Et, comme ils mangeaient, dans un plat unique, la cuisine pimentée et parfumée d’herbes odorantes, on frappa.
C’était Aïcha, une brune frêle, bronzée, avec ce lourd regard impénétrable et farouche des bédouines qu’Orschanow avait remarqué et qui lui donnait un trouble étrange. Elle lui parut très belle, avec ses voiles bleu sombre sur lesquels les bijoux d’argent mettaient des lueurs étranges. Elle était plus jeune que Zohra : son visage tatoué au front avait une fraîcheur de fleur sauvage.
Assise dans un coin, silencieuse, elle gardait une immobilité d’idole.
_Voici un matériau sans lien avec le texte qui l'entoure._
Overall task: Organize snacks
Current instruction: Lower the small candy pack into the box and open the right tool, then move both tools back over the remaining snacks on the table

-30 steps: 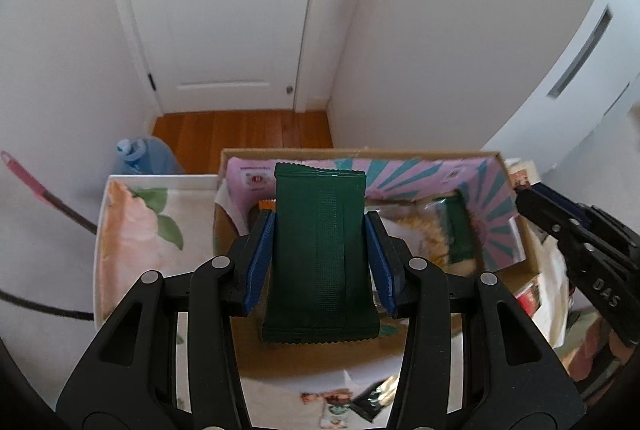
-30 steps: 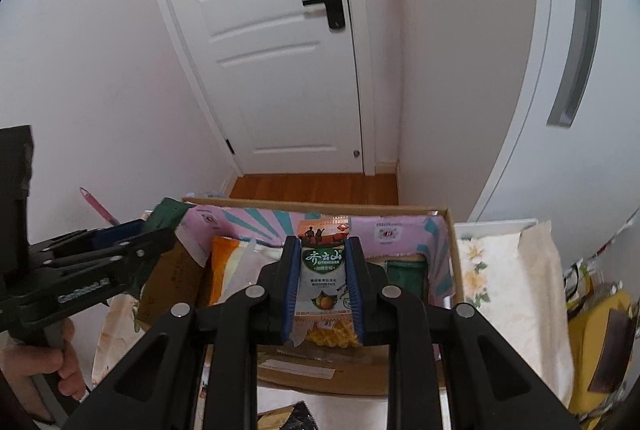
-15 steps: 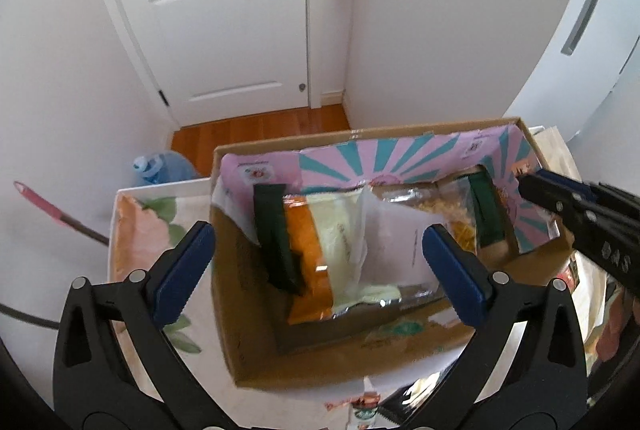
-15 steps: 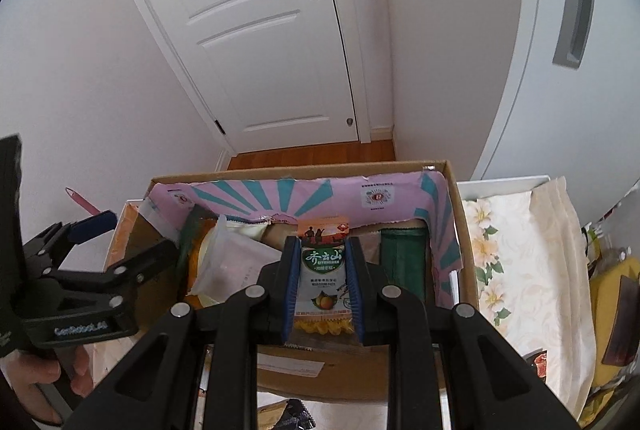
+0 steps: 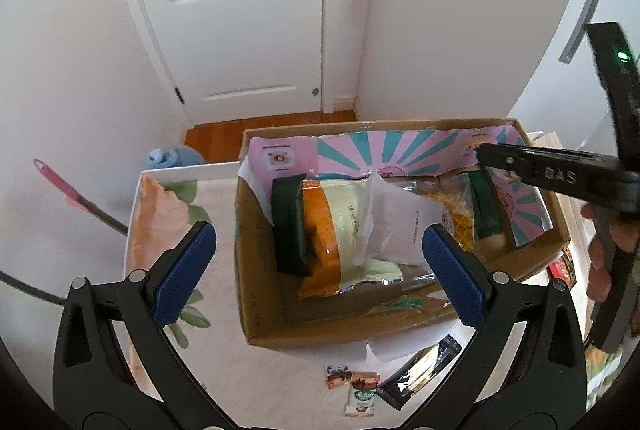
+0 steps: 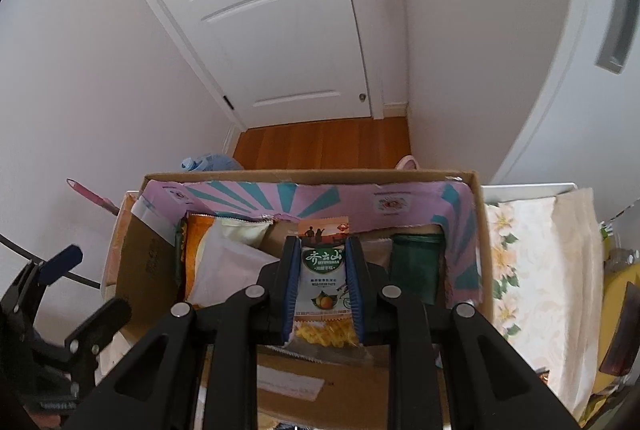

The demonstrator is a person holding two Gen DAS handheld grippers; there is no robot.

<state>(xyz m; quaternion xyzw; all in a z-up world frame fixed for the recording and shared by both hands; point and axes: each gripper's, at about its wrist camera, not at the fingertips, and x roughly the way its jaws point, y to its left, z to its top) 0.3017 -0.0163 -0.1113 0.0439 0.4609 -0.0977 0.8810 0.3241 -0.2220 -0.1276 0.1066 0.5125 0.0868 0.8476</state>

Sa tête était coiffée d’un diadème d’argent ciselé aux pendeloques de corail, tombant en gouttes de sang de ses cheveux noirs. Et elle baissait les yeux, ne regardant pas même ce roumi pour lequel sa sœur l’avait fait venir.
Zohra, plus expansive, voyant que Mohammed était un peu ivre se coula vers lui, humble, rampant presque à terre.
— De l’absinthe, pour l’amour de Dieu !
Lui, toujours souriant, la jeta au tapis d’un revers de coude.
— Pourquoi la bats-tu ? dit Orschanow, le prenant par le poignet.
— Ce n’est rien, ça… si tu voyais comme je la bats, quand ça me plaît, quand je suis en colère ! ça lui fait plaisir… Dis, ça te fait plaisir, hein ?
Elle se hasarda à lever la tête, avouant, de peur d’être battue encore.